→ Your objective
Set down all of the data that follows word for word, without the images.

→ Dataset section
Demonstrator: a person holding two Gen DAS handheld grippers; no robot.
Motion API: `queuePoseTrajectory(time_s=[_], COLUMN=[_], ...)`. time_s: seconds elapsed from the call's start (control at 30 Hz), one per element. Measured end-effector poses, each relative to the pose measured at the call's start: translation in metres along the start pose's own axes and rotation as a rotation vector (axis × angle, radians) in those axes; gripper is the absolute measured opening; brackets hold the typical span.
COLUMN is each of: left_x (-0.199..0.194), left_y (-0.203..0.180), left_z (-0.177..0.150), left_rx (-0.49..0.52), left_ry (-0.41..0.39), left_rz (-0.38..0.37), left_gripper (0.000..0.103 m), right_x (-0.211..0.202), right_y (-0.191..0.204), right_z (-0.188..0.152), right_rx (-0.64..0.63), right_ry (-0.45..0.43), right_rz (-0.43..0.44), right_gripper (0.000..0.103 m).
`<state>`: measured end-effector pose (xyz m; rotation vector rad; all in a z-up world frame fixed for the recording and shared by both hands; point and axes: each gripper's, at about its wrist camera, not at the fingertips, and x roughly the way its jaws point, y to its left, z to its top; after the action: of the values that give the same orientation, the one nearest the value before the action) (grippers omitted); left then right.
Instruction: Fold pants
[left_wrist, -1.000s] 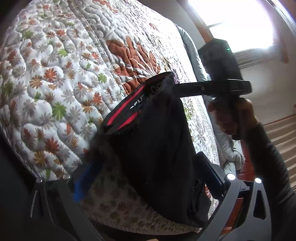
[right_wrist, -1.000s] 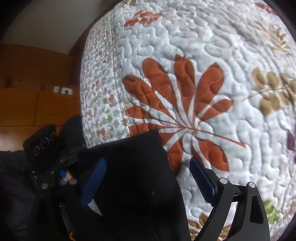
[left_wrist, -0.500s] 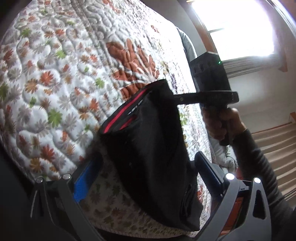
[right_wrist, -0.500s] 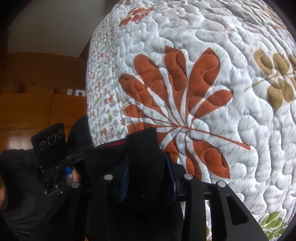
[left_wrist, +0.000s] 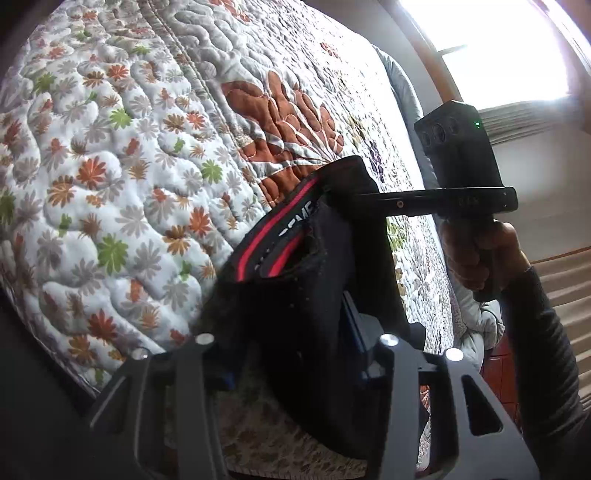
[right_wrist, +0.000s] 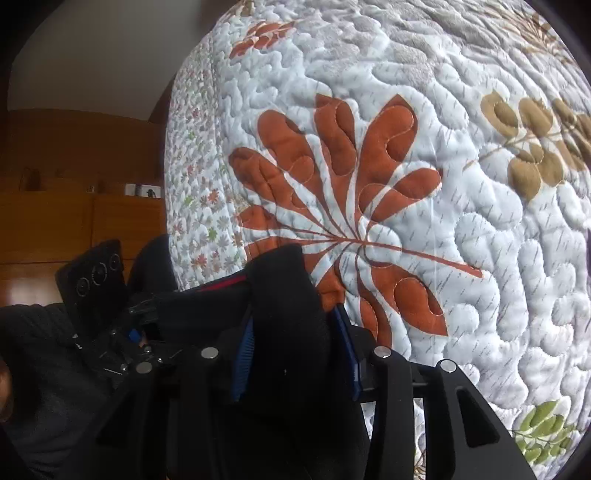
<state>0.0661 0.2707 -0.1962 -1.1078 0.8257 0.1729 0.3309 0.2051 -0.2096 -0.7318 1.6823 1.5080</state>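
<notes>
1. In the left wrist view, a quilted bedspread (left_wrist: 122, 155) with small orange, green and grey flowers fills the left side, covering the bed.
2. Toward the middle, a large rust-coloured leaf motif (left_wrist: 284, 122) is printed on the quilt.
3. The black pants (left_wrist: 317, 295) with a red-striped waistband (left_wrist: 275, 236) are bunched up above the quilt near the bed's edge.
4. The left gripper (left_wrist: 291, 339) has its fingers closed on the lower part of the pants, black fabric pinched between the blue pads.
5. Further right in this view, the right gripper (left_wrist: 343, 192) clamps the upper corner of the pants, just beside the waistband.
6. The right hand (left_wrist: 476, 254) grasps that tool's handle, with a bright window (left_wrist: 491, 48) behind it.
7. In the right wrist view, wooden cabinets (right_wrist: 74, 206) stand at the left, with the left gripper's body (right_wrist: 96, 280) before them.
8. There the right gripper's fingers (right_wrist: 243, 354) are closed on a thick fold of the pants, over the rust leaf.
</notes>
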Motion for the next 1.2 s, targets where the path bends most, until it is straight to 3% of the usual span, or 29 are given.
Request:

→ Solution to the exercise
Demonstrator: a person holding two Gen DAS handheld grippers; no robot.
Motion API: `queuePoseTrajectory(time_s=[_], COLUMN=[_], ...)`. time_s: seconds elapsed from the call's start (control at 30 Hz), one per element. Measured end-effector poses, each relative to the pose measured at the call's start: translation in metres along the start pose's own axes and rotation as a rotation vector (axis × angle, radians) in those axes; gripper is the absolute measured opening; brackets hold the typical span.
COLUMN is each of: left_x (-0.199..0.194), left_y (-0.203..0.180), left_z (-0.177..0.150), left_rx (-0.49..0.52), left_ry (-0.41..0.39), left_rz (-0.38..0.37), left_gripper (0.000..0.103 m), right_x (-0.211..0.202), right_y (-0.191..0.204), right_z (-0.188..0.152), right_rx (-0.64..0.63), right_ry (-0.45..0.43), right_rz (-0.43..0.44), right_gripper (0.000..0.103 m).
`<state>`: measured end-effector pose (xyz m; rotation vector rad; all in a z-up world frame fixed for the recording and shared by both hands; point and axes: each gripper's, at about its wrist camera, not at the fingertips, and x roughly the way its jaws point, y to its left, z to its top; after the action: of the values that give the same orientation, the one nearest the value before the action) (grippers omitted); left then right.
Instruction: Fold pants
[left_wrist, -1.000s] 
[right_wrist, -1.000s] 
[left_wrist, -0.500s] 
[right_wrist, -0.500s] 
[left_wrist, +0.000s] 
[right_wrist, +0.000s] 
<state>0.0661 0.2707 -0.1962 -1.1078 0.8257 0.1729 0.3309 0.2051 -0.2096 -0.7318 1.6823 1.5080</state>
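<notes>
1. In the left wrist view, a quilted bedspread (left_wrist: 122, 155) with small orange, green and grey flowers fills the left side, covering the bed.
2. Toward the middle, a large rust-coloured leaf motif (left_wrist: 284, 122) is printed on the quilt.
3. The black pants (left_wrist: 317, 295) with a red-striped waistband (left_wrist: 275, 236) are bunched up above the quilt near the bed's edge.
4. The left gripper (left_wrist: 291, 339) has its fingers closed on the lower part of the pants, black fabric pinched between the blue pads.
5. Further right in this view, the right gripper (left_wrist: 343, 192) clamps the upper corner of the pants, just beside the waistband.
6. The right hand (left_wrist: 476, 254) grasps that tool's handle, with a bright window (left_wrist: 491, 48) behind it.
7. In the right wrist view, wooden cabinets (right_wrist: 74, 206) stand at the left, with the left gripper's body (right_wrist: 96, 280) before them.
8. There the right gripper's fingers (right_wrist: 243, 354) are closed on a thick fold of the pants, over the rust leaf.
</notes>
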Motion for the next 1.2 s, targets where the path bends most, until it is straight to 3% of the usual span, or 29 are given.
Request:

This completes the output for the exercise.